Bulk-cell RNA-seq and ChIP-seq analysis

Raw sequencing data was pre-processed using the University of Glasgow Galaxy server (https://www.polyomics.gla.ac.uk/galaxy.html) for which quality control was performed by FastQC (0.72) and the reads were trimmed by Trim Galore! (0.4.3.1) using default parameters. For p53 ChIP-sequencing, the trimmed reads were aligned to human reference genome hg38 using Bowtie2 (2.3.4.2). Narrow peaks were called by MACS2 (2.2.7.1) with q value 0.05. Gene annotation of p53 ChIP-seq peaks employed ChIPseeker (1.28.3) (in R 3.6.3) with the annotation database TxDb.Hsapiens.UCSC.hg38.knownGene. For bulk-RNA-sequencing, the trimmed reads were aligned to human reference genome hg38 using HISAT2 (2.1.0) and assigned by the feature counting tool featureCount (1.6.0.3). DEG were obtained by DESeq2 (1.32.0) in R. Enrichment of molecular signatures in DEG identified from bulk- and single-cell RNA-seq and other transcriptomics datasets utilised MSigDB57 (v7.4.1) and enrichment was calculated using enricher from R package clusterProfiler(4.0.5) with minGSSize=1, and maxGSSize=NA which means no gene set size restriction. Additionally, we used R package EGSEA (1.20.0) for the signature enrichment analysis for bulk RNA-seq data.

Statistical analysis of in vitro and in vivo phenotypic data

No datasets were excluded from the analysis and investigators were not blinded to the experimental conditions (for all in vitro assays).

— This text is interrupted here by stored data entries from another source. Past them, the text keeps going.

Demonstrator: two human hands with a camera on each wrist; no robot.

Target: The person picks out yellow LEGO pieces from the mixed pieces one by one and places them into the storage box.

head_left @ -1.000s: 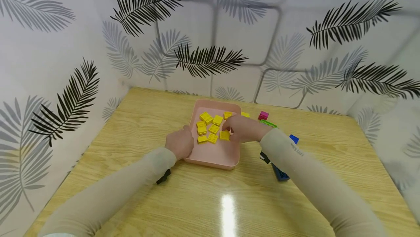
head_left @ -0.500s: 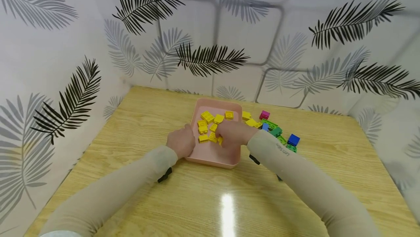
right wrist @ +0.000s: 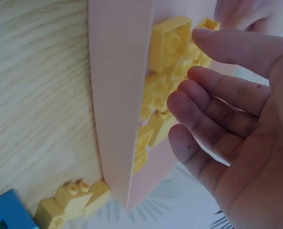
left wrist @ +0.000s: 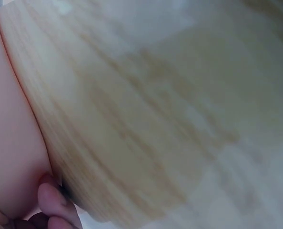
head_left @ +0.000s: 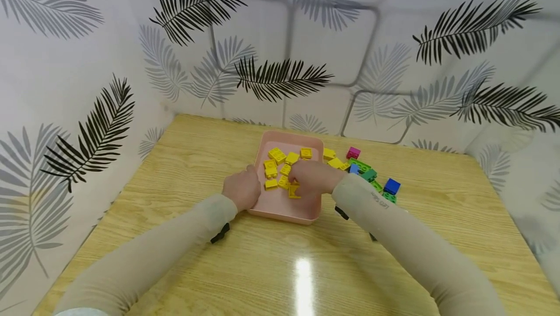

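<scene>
A shallow pink tray (head_left: 275, 205) holds several yellow toy bricks (head_left: 277, 155). My left hand (head_left: 242, 189) grips the tray's left side; in the left wrist view its fingertips (left wrist: 52, 196) curl against the tray wall (left wrist: 13, 124). Inside the tray, my right hand (head_left: 311, 177) hovers among the bricks, its fingers relaxed and spread in the right wrist view. Right by its thumb lies a yellow brick (head_left: 294, 191), hollow underside showing (right wrist: 172, 40). Nothing shows pinched between thumb and fingers.
Right of the tray, loose yellow bricks (head_left: 335, 163), green bricks (head_left: 359, 166), a blue brick (head_left: 391, 186) and a magenta brick (head_left: 353, 152) lie on the wooden table (head_left: 245, 267). The right forearm partly covers this pile. A patterned wall (head_left: 306, 102) stands behind.
My right hand has moved left and toward the front within the tray, shifting a yellow brick, which now lies hollow side showing, released by the fingers. The left hand stays at the tray's side.
</scene>
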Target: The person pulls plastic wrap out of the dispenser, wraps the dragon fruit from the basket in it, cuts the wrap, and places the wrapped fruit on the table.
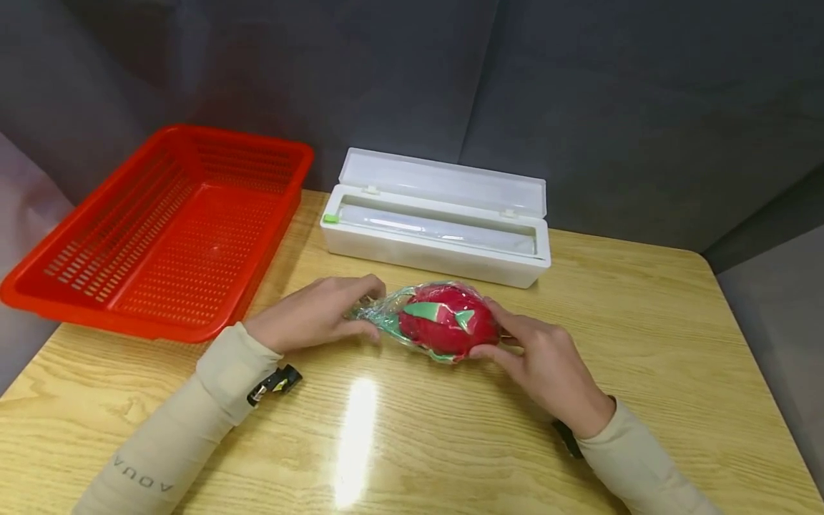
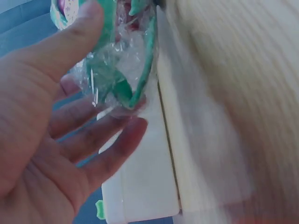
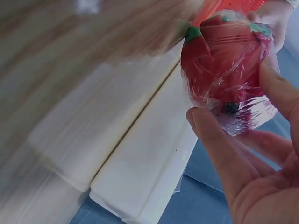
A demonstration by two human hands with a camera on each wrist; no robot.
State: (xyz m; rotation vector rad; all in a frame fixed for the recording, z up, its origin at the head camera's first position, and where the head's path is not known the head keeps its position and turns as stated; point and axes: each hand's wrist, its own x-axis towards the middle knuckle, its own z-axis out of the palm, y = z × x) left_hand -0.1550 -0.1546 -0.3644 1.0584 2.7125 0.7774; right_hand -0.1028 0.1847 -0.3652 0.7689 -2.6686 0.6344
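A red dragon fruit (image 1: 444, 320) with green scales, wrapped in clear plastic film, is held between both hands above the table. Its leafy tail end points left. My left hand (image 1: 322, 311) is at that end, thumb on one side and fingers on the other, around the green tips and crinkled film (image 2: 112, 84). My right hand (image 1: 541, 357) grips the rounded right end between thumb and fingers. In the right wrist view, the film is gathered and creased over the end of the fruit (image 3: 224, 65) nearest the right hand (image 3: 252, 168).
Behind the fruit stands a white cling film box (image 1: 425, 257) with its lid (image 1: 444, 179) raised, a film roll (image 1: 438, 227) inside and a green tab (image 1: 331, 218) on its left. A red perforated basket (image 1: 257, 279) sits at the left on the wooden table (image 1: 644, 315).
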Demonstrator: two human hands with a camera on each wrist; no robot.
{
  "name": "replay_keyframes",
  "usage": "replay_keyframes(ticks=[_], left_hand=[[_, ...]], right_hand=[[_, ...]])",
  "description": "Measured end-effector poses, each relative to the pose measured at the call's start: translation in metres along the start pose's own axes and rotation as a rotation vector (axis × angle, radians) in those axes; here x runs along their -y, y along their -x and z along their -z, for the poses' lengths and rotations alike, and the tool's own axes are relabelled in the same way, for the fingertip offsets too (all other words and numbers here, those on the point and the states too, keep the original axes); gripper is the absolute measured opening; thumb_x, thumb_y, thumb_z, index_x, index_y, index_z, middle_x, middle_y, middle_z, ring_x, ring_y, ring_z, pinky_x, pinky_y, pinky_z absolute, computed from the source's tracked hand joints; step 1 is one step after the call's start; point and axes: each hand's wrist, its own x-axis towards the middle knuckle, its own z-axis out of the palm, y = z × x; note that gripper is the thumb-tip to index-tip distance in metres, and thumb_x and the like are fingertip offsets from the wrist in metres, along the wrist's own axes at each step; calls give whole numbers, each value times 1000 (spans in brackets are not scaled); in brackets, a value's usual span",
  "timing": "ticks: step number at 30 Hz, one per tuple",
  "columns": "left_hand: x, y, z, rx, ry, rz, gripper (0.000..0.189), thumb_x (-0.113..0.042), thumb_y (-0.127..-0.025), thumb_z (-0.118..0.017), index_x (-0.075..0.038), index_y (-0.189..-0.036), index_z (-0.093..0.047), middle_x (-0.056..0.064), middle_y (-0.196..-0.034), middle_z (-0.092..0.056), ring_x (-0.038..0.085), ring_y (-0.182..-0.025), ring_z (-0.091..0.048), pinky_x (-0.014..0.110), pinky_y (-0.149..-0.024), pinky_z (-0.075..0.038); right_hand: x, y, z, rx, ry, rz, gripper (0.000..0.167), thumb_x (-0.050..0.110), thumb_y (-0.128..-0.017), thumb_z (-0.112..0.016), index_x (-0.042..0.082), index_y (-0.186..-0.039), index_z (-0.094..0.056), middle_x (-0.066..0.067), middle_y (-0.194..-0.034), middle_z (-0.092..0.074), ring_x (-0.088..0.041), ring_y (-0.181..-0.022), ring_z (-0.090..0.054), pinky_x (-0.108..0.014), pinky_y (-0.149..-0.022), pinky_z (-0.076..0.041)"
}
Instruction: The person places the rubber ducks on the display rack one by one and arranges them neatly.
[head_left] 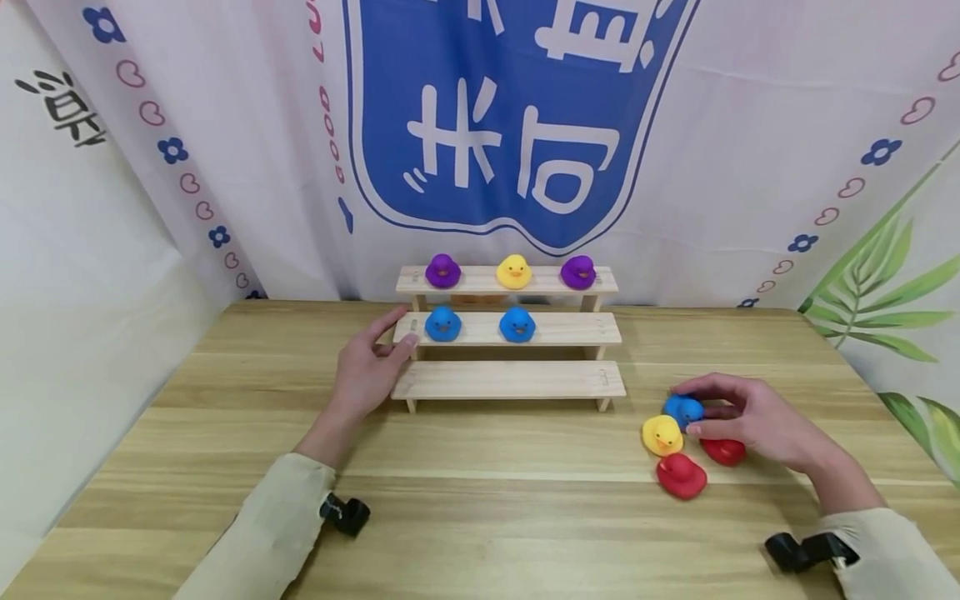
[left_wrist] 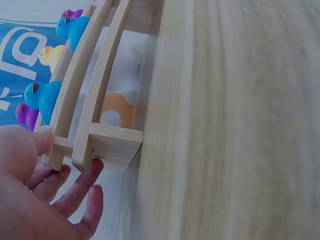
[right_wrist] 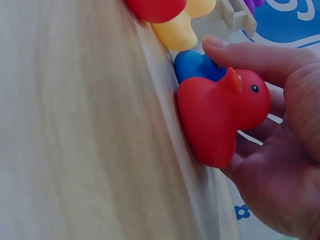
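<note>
My left hand (head_left: 363, 371) holds the left end of a three-tier wooden stand (head_left: 510, 379), its thumb on top of the middle shelf. Two blue rubber ducks (head_left: 443, 324) sit on that middle shelf. On the top shelf are a purple duck (head_left: 442, 272), a yellow duck (head_left: 513, 272) and another purple duck (head_left: 578, 272). To the right of the stand, my right hand (head_left: 768, 421) pinches a blue rubber duck (head_left: 681, 411) at table level. A red duck (right_wrist: 210, 117) lies under that hand, partly hidden in the head view.
Beside the pinched duck stand a yellow duck (head_left: 662, 435) and a second red duck (head_left: 682, 477) on the wooden table (head_left: 480, 517). A printed curtain (head_left: 262, 150) hangs behind the stand, along the table's back edge.
</note>
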Motion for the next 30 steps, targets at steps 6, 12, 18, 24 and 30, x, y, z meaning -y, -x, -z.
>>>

Statistical analyses of differences in cell expansion, CFC counts and apoptosis between experimental conditions (as described above) were performed using the one-sided or two-sided paired Student’s t-test as appropriate. Statistical analysis of differences in human (PDX) or murine (DTG model) cell populations between experimental conditions (as described above) were performed using the two-sided unpaired Student’s t-test.

Reporting summary

Further information on research design is available in the Nature Portfolio Reporting Summary linked to this article.